### Exercise brief
Write out the data in full, exactly as shown.

### Given information
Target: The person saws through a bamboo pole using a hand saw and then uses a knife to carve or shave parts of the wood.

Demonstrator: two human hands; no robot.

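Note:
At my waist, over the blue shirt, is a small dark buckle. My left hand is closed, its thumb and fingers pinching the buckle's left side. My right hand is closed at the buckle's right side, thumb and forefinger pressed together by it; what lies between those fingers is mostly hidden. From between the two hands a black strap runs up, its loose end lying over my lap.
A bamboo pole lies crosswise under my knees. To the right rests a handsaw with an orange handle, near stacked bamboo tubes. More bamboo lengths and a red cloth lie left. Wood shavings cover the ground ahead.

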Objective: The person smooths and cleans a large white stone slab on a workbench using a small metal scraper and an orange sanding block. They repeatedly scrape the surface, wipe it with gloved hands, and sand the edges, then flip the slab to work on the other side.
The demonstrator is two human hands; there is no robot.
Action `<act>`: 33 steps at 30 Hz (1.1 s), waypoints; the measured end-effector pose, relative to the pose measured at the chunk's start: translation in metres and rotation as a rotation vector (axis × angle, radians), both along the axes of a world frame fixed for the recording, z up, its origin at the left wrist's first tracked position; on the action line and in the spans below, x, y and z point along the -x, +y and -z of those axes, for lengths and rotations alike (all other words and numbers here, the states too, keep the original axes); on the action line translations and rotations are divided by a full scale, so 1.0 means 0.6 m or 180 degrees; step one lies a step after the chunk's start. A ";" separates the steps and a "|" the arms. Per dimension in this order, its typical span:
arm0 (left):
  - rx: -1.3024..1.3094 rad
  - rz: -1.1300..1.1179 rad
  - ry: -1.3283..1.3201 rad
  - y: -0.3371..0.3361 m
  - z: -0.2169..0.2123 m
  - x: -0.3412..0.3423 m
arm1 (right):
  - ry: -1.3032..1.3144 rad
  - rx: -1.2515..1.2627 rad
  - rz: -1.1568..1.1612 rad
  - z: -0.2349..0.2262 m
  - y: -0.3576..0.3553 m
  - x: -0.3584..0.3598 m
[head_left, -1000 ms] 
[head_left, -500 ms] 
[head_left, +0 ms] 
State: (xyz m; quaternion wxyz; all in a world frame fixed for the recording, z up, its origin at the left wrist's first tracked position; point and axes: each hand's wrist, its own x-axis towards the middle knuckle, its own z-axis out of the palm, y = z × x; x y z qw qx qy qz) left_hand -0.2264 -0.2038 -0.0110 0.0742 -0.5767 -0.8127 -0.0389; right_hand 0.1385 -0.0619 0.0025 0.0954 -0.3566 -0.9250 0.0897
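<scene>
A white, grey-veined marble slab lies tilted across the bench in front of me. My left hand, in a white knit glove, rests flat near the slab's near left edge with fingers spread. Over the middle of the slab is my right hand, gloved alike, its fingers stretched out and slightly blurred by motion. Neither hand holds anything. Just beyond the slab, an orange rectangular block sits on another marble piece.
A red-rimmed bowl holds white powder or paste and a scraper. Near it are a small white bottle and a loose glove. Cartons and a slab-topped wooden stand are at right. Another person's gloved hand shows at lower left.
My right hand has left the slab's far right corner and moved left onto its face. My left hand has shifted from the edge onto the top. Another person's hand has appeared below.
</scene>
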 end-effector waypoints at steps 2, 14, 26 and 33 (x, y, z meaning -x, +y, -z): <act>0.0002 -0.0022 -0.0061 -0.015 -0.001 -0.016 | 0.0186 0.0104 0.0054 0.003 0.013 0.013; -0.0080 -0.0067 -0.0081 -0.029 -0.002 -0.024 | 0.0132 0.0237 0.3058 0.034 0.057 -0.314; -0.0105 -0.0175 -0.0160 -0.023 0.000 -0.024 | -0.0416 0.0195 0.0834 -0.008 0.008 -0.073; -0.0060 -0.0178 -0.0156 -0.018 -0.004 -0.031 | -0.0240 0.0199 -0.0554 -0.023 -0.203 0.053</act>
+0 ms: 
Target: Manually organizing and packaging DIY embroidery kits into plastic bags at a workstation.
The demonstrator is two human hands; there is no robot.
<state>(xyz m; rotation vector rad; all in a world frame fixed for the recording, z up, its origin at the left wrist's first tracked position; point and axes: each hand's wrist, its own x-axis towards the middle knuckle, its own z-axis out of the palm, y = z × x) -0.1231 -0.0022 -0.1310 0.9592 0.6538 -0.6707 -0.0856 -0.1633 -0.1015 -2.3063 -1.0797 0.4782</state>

### Response to this exercise
Target: The person saws through a bamboo pole using a hand saw and then uses a knife to carve or shave parts of the wood.

Demonstrator: two human hands; no robot.

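Note:
At my waist, over the blue shirt, is a small dark buckle. My left hand is closed, its thumb and fingers pinching the buckle's left side. My right hand is closed at the buckle's right side, thumb and forefinger pressed together by it; what lies between those fingers is mostly hidden. From between the two hands a black strap runs up, its loose end lying over my lap.
A bamboo pole lies crosswise under my knees. To the right rests a handsaw with an orange handle, near stacked bamboo tubes. More bamboo lengths and a red cloth lie left. Wood shavings cover the ground ahead.
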
Objective: The person smooths and cleans a large white stone slab on a workbench using a small metal scraper and an orange sanding block. They repeatedly scrape the surface, wipe it with gloved hands, and sand the edges, then flip the slab to work on the other side.
The demonstrator is two human hands; there is no robot.
Action `<act>`: 33 steps at 30 Hz (1.1 s), waypoints; the measured end-effector pose, relative to the pose measured at the chunk's start: translation in metres and rotation as a rotation vector (axis × angle, radians), both along the axes of a world frame fixed for the recording, z up, its origin at the left wrist's first tracked position; on the action line and in the spans below, x, y and z point along the -x, +y and -z of those axes, for lengths and rotations alike (all other words and numbers here, the states too, keep the original axes); on the action line translations and rotations are divided by a full scale, so 1.0 means 0.6 m or 180 degrees; step one lies a step after the chunk's start. A ";" separates the steps and a "|" the arms. Per dimension in this order, its typical span:
arm0 (left):
  - rx: -1.3024..1.3094 rad
  - rz: -1.1300..1.1179 rad
  - ry: -1.3283..1.3201 rad
  - y: -0.3371..0.3361 m
  - z: -0.2169..0.2123 m
  - x: -0.3412..0.3423 m
arm1 (right):
  - ry: -1.3032..1.3144 rad
  - rx: -1.2515..1.2627 rad
  - rz: -1.1568..1.1612 rad
  - z: -0.2349..0.2262 m
  - y: -0.3576..0.3553 m
  - x: -0.3584..0.3598 m
[head_left, -1000 ms] 
[head_left, -500 ms] 
[head_left, +0 ms] 
State: (xyz m; quaternion wxyz; all in a world frame fixed for the recording, z up, its origin at the left wrist's first tracked position; point and axes: each hand's wrist, its own x-axis towards the middle knuckle, its own z-axis out of the palm, y = z × x; x y z qw qx qy qz) left_hand -0.2264 -0.2038 -0.0110 0.0742 -0.5767 -0.8127 -0.0389; right_hand 0.1385 -0.0619 0.0025 0.0954 -0.3566 -0.9250 0.0897
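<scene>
A white, grey-veined marble slab lies tilted across the bench in front of me. My left hand, in a white knit glove, rests flat near the slab's near left edge with fingers spread. Over the middle of the slab is my right hand, gloved alike, its fingers stretched out and slightly blurred by motion. Neither hand holds anything. Just beyond the slab, an orange rectangular block sits on another marble piece.
A red-rimmed bowl holds white powder or paste and a scraper. Near it are a small white bottle and a loose glove. Cartons and a slab-topped wooden stand are at right. Another person's gloved hand shows at lower left.
My right hand has left the slab's far right corner and moved left onto its face. My left hand has shifted from the edge onto the top. Another person's hand has appeared below.
</scene>
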 end-effector waypoints at steps 2, 14, 26 and 33 (x, y, z meaning -x, +y, -z): <act>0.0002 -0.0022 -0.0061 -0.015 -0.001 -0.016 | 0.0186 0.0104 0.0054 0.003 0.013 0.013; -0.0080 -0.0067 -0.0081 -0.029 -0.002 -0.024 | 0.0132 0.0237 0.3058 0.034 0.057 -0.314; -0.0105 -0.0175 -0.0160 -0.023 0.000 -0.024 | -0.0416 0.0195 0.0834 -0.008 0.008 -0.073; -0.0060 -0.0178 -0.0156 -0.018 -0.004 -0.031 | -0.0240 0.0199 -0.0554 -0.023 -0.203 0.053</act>
+0 ms: 
Target: Manually organizing and packaging DIY embroidery kits into plastic bags at a workstation.
The demonstrator is two human hands; there is no robot.
<state>(xyz m; rotation vector rad; all in a world frame fixed for the recording, z up, its origin at the left wrist's first tracked position; point and axes: each hand's wrist, its own x-axis towards the middle knuckle, its own z-axis out of the palm, y = z × x) -0.1231 -0.0022 -0.1310 0.9592 0.6538 -0.6707 -0.0856 -0.1633 -0.1015 -2.3063 -1.0797 0.4782</state>

No part of the exercise remains open.